### Goal of the exercise
From the first line of the data through the line containing "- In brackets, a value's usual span", transcribe each line exactly. Pictures do not belong in the copy.

### Provided material
"""
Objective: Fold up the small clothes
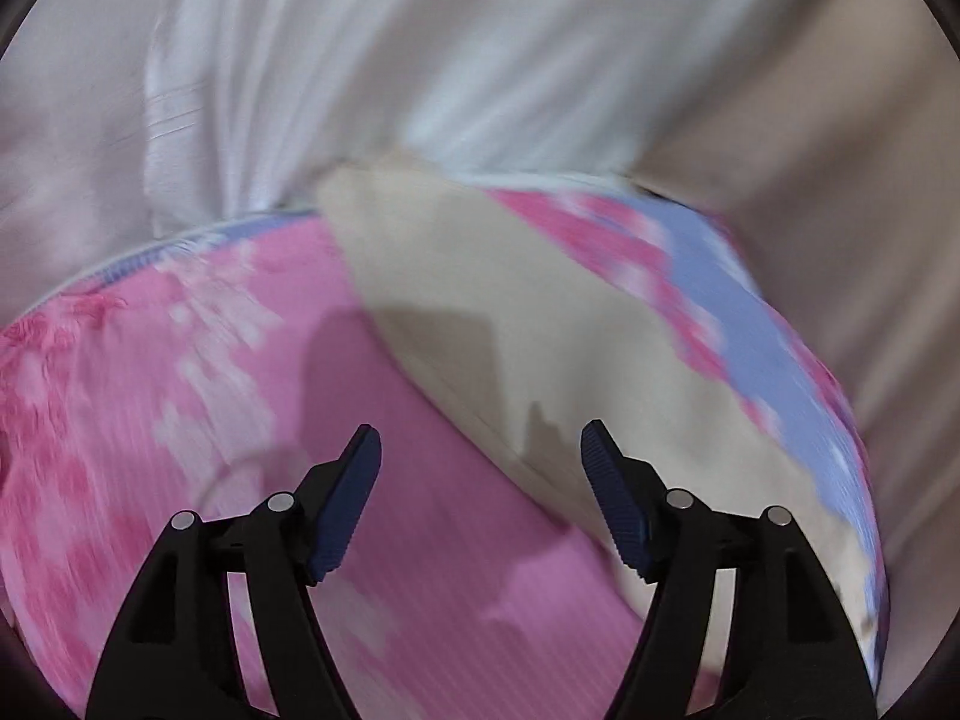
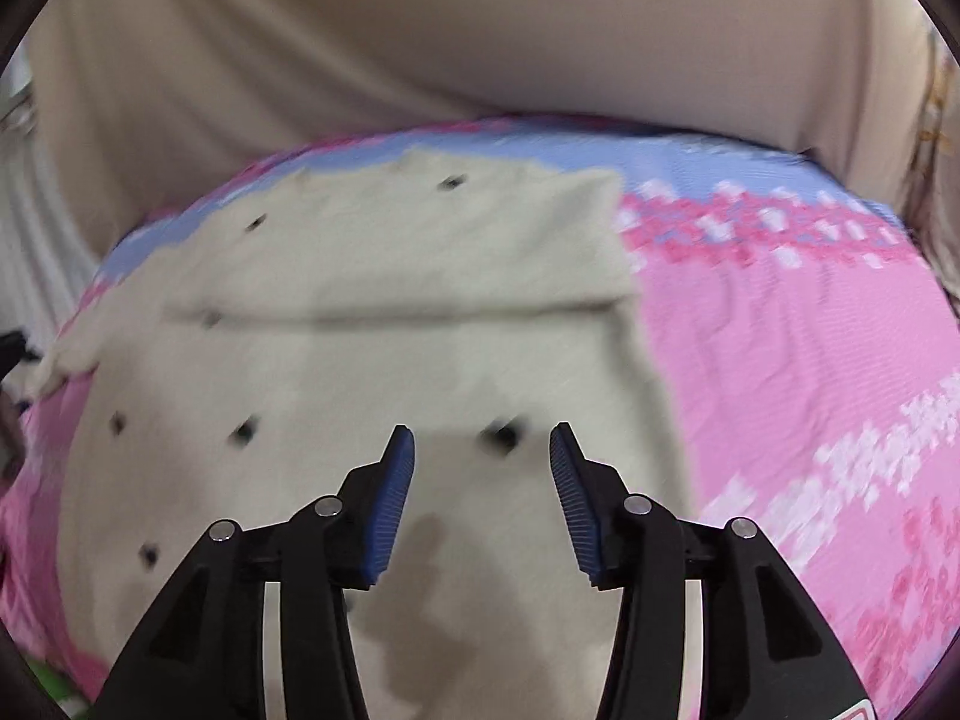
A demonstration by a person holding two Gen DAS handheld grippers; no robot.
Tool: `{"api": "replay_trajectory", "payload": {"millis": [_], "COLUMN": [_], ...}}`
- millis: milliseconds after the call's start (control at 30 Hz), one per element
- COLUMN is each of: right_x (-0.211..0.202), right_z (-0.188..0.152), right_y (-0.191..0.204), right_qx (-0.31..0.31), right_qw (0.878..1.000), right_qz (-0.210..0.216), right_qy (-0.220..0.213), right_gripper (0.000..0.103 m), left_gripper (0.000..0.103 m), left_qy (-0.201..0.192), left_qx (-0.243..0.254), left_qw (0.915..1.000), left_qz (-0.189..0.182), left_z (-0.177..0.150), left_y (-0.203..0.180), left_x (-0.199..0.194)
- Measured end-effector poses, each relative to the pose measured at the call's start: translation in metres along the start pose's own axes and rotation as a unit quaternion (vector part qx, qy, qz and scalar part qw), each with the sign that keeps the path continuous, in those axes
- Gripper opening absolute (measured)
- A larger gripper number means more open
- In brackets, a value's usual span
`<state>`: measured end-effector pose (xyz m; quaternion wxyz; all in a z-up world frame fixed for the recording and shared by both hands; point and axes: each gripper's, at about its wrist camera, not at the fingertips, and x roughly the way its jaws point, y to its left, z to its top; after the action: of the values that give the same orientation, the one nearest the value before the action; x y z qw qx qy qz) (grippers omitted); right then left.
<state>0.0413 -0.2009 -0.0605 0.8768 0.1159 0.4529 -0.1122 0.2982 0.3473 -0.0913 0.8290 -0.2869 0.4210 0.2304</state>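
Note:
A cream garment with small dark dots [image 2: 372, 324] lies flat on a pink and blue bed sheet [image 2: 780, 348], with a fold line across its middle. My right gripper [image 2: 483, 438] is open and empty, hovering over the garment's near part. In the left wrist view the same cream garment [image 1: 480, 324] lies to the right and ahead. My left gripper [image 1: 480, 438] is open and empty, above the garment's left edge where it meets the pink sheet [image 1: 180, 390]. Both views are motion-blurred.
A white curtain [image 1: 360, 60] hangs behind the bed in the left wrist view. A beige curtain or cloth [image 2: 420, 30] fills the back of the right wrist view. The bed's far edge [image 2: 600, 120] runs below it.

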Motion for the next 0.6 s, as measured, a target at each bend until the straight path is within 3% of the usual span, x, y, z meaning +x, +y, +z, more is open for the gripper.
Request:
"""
### Result of the exercise
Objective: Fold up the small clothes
A demonstration by a person holding two Gen DAS handheld grippers; no robot.
Tool: `{"api": "replay_trajectory", "payload": {"millis": [_], "COLUMN": [_], ...}}`
- millis: milliseconds after the call's start (control at 30 Hz), one per element
- COLUMN is each of: right_x (-0.211..0.202), right_z (-0.188..0.152), right_y (-0.191..0.204), right_qx (-0.31..0.31), right_qw (0.878..1.000), right_qz (-0.210..0.216), right_qy (-0.220..0.213), right_gripper (0.000..0.103 m), left_gripper (0.000..0.103 m), left_qy (-0.201..0.192), left_qx (-0.243..0.254), left_qw (0.915..1.000), left_qz (-0.189..0.182), left_z (-0.177..0.150), left_y (-0.203..0.180), left_x (-0.199..0.194)
- Measured end-effector poses, each relative to the pose measured at the call's start: translation in metres along the start pose's own axes and rotation as a unit quaternion (vector part qx, qy, qz and scalar part qw), each with the sign that keeps the path continuous, in those axes
- Gripper opening absolute (measured)
- A larger gripper number means more open
- In brackets, a value's usual span

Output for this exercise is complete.